Given n orders, each order consists of a pickup and a delivery service.

Count all valid pickup/delivery possible sequences such that delivery(i) is always after of pickup(i).

Since the answer may be too large, return it modulo 10^9 + 7.

Example 1:

Input: n = 1
Output: 1
Explanation: Unique order (P1, D1), Delivery 1 always is after of Pickup 1.


Example 2:

Input: n = 2
Output: 6
Explanation: All possible orders:
(P1,P2,D1,D2), (P1,P2,D2,D1), (P1,D1,P2,D2), (P2,P1,D1,D2), (P2,P1,D2,D1) and (P2,D2,P1,D1).
This is an invalid order (P1,D2,P2,D1) because Pickup 2 is after of Delivery 2.


Example 3:

Input: n = 3
Output: 90


Constraints:

• 1 <= n <= 500

## Solutions

Solution 1: Dynamic Programming

We define $f[i]$ as the number of all valid pickup/delivery sequences for $i$ orders. Initially, $f[1] = 1$.

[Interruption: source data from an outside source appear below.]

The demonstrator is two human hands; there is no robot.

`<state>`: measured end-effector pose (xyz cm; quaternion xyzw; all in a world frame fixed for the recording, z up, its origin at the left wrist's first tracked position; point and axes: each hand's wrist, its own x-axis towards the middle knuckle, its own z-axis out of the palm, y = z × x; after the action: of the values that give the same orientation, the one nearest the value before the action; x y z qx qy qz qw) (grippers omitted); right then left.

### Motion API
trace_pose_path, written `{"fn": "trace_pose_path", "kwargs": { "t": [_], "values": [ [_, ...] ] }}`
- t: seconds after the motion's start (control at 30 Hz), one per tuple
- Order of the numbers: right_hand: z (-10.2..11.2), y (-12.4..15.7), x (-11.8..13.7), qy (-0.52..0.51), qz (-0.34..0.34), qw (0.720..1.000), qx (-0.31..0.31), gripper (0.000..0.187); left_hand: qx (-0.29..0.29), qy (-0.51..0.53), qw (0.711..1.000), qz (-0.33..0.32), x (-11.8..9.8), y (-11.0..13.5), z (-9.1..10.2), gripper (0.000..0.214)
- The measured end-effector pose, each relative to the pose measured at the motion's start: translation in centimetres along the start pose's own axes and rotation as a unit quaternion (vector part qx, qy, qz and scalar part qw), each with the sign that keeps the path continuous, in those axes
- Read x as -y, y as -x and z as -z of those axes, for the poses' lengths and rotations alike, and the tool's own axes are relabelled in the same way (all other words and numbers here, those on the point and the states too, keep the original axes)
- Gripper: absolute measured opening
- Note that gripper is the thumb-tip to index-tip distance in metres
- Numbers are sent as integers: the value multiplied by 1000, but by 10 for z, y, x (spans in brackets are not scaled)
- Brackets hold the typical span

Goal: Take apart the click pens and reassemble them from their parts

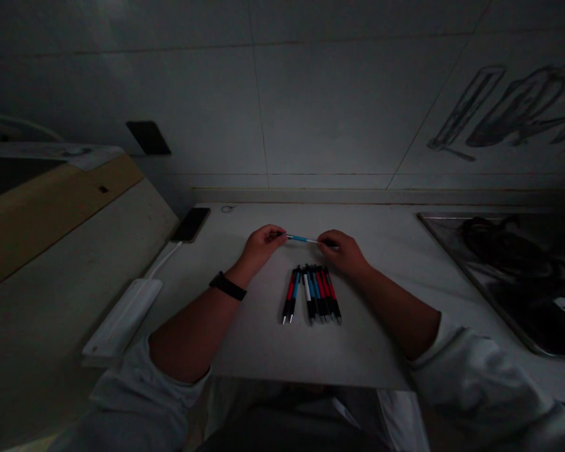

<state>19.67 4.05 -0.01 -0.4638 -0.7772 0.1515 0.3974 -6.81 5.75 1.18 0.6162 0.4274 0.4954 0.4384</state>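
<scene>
Blue plastic pen (302, 239), slim and round, held level above white matte tabletop (263, 345). Left hand (260, 246) pinching one end between fingertips; right hand (343, 250) curled over the other end, exact grip not discernible. Just below, a row of similar pens (312, 294), lying side by side, black grips toward the body: roughly eight, red, blue and white barrels, exact count unclear in dim light. Black band (228, 285) on left wrist. One dark flat phone (191, 224) at far left of tabletop. One white oblong block (125, 317) at left edge. Glossy dark hob (513, 270) at right. Tiled wall (311, 107) behind.
</scene>
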Motion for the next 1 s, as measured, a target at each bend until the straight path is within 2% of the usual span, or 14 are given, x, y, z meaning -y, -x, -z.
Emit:
{"fn": "trace_pose_path", "kwargs": {
  "t": [0.1, 0.23, 0.33, 0.5, 0.67, 0.83, 1.0],
  "values": [
    [1, -1, -5, 21, -25, 999, -23, 14, -31, 53, 998, 29, 0, -2, 2, 29],
    [2, -1, -11, 71, -55, 996, -14, 12, -68, 76, 994, 34, 3, -4, 4, 31],
    [2, -1, -10, 89, -73, 993, -2, 10, -69, 31, 997, 19, 4, -4, 4, 28],
    [2, -1, -7, 97, -83, 992, 5, 10, -35, -70, 997, -15, 1, 0, 2, 26],
    [1, -1, -7, 84, -95, 992, 3, 10, -6, -97, 995, -15, -3, 4, 1, 26],
    [0, -1, -9, 84, -88, 993, 8, 10, -19, -109, 994, -21, 0, 2, 1, 24],
    [0, -2, -14, 99, -84, 991, 18, 10, -61, -127, 989, -39, -4, -1, 6, 25]
  ]
}}
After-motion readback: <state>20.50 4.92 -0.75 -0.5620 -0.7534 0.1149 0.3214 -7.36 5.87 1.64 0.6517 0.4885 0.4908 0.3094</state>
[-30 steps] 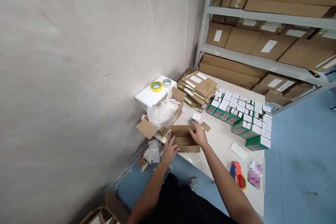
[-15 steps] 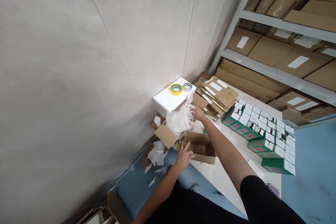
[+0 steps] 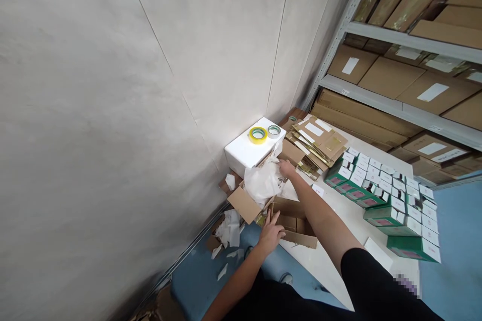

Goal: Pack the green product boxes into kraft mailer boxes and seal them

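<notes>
An open cardboard box (image 3: 301, 238) stands at the near edge of the table, and bare cardboard shows inside it. My left hand (image 3: 271, 234) rests on its left rim with the fingers apart. Just beyond lies a bunch of crumpled white packing paper (image 3: 260, 183) in another open cardboard box, whose flap (image 3: 244, 204) sticks out toward me. My right hand (image 3: 286, 169) is closed at the right side of this paper, gripping it; the fingertips are partly hidden by the sheets.
A white block (image 3: 241, 153) bears a yellow tape roll (image 3: 258, 135) and a paler roll (image 3: 273, 131). Flattened cartons (image 3: 320, 135) lie behind. Rows of green-and-white boxes (image 3: 384, 188) stand on the white table (image 3: 341, 220). Torn paper (image 3: 228, 228) lies low at left; shelves (image 3: 399, 105) hold cartons.
The whole view has shifted slightly, so everything sits a little lower and further right. My right hand stays at the packing paper, and my left hand remains on the box rim.
</notes>
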Demonstrator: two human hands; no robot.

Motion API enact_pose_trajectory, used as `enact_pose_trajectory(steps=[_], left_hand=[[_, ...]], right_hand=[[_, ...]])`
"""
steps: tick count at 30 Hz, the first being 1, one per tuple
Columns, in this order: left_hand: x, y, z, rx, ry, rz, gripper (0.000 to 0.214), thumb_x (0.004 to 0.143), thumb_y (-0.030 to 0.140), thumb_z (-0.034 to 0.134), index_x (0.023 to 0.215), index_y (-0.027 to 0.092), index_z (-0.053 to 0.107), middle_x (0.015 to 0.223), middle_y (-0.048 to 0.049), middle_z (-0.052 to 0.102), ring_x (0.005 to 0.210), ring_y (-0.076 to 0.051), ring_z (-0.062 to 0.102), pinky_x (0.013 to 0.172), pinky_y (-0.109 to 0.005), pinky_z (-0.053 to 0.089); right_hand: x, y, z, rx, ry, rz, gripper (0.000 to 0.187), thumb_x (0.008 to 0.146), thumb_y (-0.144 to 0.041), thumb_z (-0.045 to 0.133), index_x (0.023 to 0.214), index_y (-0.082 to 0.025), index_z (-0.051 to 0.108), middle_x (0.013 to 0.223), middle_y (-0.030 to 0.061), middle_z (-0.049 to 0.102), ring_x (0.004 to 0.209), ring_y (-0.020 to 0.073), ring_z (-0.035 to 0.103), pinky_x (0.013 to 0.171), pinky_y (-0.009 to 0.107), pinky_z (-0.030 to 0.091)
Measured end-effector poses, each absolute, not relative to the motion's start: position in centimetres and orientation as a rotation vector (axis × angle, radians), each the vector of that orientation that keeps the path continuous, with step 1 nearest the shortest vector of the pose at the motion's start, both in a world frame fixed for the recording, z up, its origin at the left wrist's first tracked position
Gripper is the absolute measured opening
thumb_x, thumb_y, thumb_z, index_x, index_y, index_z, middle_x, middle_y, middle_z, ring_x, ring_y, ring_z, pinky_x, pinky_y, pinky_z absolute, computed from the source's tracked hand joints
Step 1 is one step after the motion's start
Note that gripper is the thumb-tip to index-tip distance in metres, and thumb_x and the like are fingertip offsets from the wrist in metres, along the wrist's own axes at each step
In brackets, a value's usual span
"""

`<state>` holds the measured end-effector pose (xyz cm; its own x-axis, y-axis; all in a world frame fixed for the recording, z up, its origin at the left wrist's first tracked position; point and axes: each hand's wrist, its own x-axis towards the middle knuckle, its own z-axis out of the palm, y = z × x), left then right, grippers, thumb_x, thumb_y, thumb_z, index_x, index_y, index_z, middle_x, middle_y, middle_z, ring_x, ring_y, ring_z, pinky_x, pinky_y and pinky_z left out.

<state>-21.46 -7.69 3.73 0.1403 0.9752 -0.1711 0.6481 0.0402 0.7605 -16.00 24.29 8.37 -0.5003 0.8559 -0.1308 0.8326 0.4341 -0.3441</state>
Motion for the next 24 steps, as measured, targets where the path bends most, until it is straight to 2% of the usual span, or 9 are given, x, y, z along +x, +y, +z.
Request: enact_pose_trajectory(steps=[5, 11, 15, 19, 24], left_hand=[[-20.9, -7.7, 3.8, 1.711, 1.614, 0.590, 0.014, 0.093, 0.024, 0.065, 0.088, 0.023, 0.079, 0.171, 0.0017, 0.030, 0.162, -0.037, 0.007, 0.128, -0.061, 0.024], [-19.4, -7.6, 4.6, 1.739, 1.671, 0.581, 0.014, 0.093, 0.025, 0.066, 0.088, 0.023, 0.079, 0.170, 0.0001, 0.032, 0.161, -0.039, 0.010, 0.128, -0.063, 0.022], [-17.9, -7.8, 5.4, 1.762, 1.710, 0.588, 0.013, 0.093, 0.023, 0.066, 0.092, 0.024, 0.079, 0.169, 0.0000, 0.034, 0.161, -0.038, 0.010, 0.128, -0.063, 0.023], [-16.1, -8.1, 5.8, 1.815, 1.758, 0.585, 0.017, 0.095, 0.024, 0.063, 0.092, 0.022, 0.079, 0.168, -0.0046, 0.038, 0.160, -0.040, 0.012, 0.125, -0.064, 0.028], [-13.4, -8.1, 6.2, 1.911, 1.784, 0.603, 0.015, 0.093, 0.023, 0.065, 0.091, 0.021, 0.080, 0.165, -0.0063, 0.041, 0.159, -0.042, 0.018, 0.123, -0.064, 0.033]], right_hand=[[-14.5, 22.4, 10.8, -1.566, -2.640, 0.521, 0.045, 0.094, -0.010, 0.045, 0.132, -0.012, 0.068, 0.148, 0.0130, 0.060, 0.127, 0.0287, 0.051, 0.110, 0.036, 0.040], [-11.6, 19.3, 13.8, -1.431, -2.489, 0.514, 0.051, 0.098, -0.015, 0.039, 0.143, -0.017, 0.064, 0.150, 0.0085, 0.060, 0.130, 0.0268, 0.054, 0.114, 0.037, 0.041], [-8.4, 17.2, 14.8, -1.344, -2.322, 0.565, 0.052, 0.097, -0.018, 0.041, 0.143, -0.021, 0.065, 0.147, 0.0064, 0.064, 0.136, 0.0258, 0.053, 0.120, 0.041, 0.038], [-4.6, 15.1, 15.6, -1.183, -2.136, 0.590, 0.048, 0.095, -0.019, 0.045, 0.136, -0.022, 0.071, 0.139, 0.0088, 0.069, 0.131, 0.0282, 0.059, 0.115, 0.047, 0.044], [0.4, 11.9, 16.7, -1.084, -2.008, 0.541, 0.044, 0.095, -0.017, 0.049, 0.130, -0.025, 0.074, 0.133, 0.0081, 0.072, 0.126, 0.0277, 0.062, 0.112, 0.048, 0.048]])
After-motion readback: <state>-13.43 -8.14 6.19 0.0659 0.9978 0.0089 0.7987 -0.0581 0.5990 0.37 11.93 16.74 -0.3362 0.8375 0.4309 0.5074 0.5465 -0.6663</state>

We can choose any of these $i$ orders as the last delivery order $D_i$, then its pickup order $P_i$ can be at any position in the previous $2 \times i - 1$, and the number of pickup/delivery sequences for the remaining $i - 1$ orders is $f[i - 1]$, so $f[i]$ can be expressed as:

$f[i] = i \times (2 \times i - 1) \times f[i - 1]$

The final answer is $f[n]$.

We notice that the value of $f[i]$ is only related to $f[i - 1]$, so we can use a variable instead of an array to reduce the space complexity.

The time complexity is $O(n)$, where $n$ is the number of orders. The space complexity is $O(1)$.

• class Solution {
public int countOrders(int n) {
final int mod = (int) 1e9 + 7;
long f = 1;
for (int i = 2; i <= n; ++i) {
f = f * i * (2 * i - 1) % mod;
}
return (int) f;
}
}

• class Solution {
public:
int countOrders(int n) {
const int mod = 1e9 + 7;
long long f = 1;
for (int i = 2; i <= n; ++i) {
f = f * i * (2 * i - 1) % mod;
}
return f;
}
};

• class Solution:
def countOrders(self, n: int) -> int:
mod = 10**9 + 7
f = 1
for i in range(2, n + 1):
f = (f * i * (2 * i - 1)) % mod
return f


• func countOrders(n int) int {
const mod = 1e9 + 7
f := 1
for i := 2; i <= n; i++ {
f = f * i * (2*i - 1) % mod
}
return f
}

• const MOD: i64 = (1e9 as i64) + 7;

impl Solution {
pub fn count_orders(n: i32) -> i32 {
let mut f = 1;
for i in 2..=n as i64 {
f = (i * (2 * i - 1) * f) % MOD;
}
f as i32
}
}